Oliver Sourbut

Call me Oliver or Oly - I don't mind which.

I'm particularly interested in sustainable collaboration and the long-term future of value. I'd love to contribute to a safer and more prosperous future with AI! Always interested in discussions about axiology, x-risks, s-risks.

I'm currently (2022) just embarking on a PhD in AI in Oxford, and also spend time in (or in easy reach of) London. Until recently I was working as a senior data scientist and software engineer, and I've been doing occasional AI alignment research with SERI.

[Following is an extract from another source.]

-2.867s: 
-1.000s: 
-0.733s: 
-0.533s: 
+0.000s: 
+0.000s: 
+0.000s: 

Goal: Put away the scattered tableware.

I enjoy meeting new perspectives and growing my understanding of the world and the people in it. I also love to read - let me know your suggestions! In no particular order, here are some I've enjoyed recently

  • Ord - The Precipice
  • Pearl - The Book of Why
  • Bostrom - Superintelligence
  • McCall Smith - The No. 1 Ladies' Detective Agency (and series)
  • Melville - Moby-Dick
  • Abelson & Sussman - Structure and Interpretation of Computer Programs
  • Stross - Accelerando
  • Graeme - The Rosie Project (and trilogy)

Cooperative gaming is a relatively recent but fruitful interest for me. Here are some of my favourites

  • Hanabi (can't recommend enough; try it out!)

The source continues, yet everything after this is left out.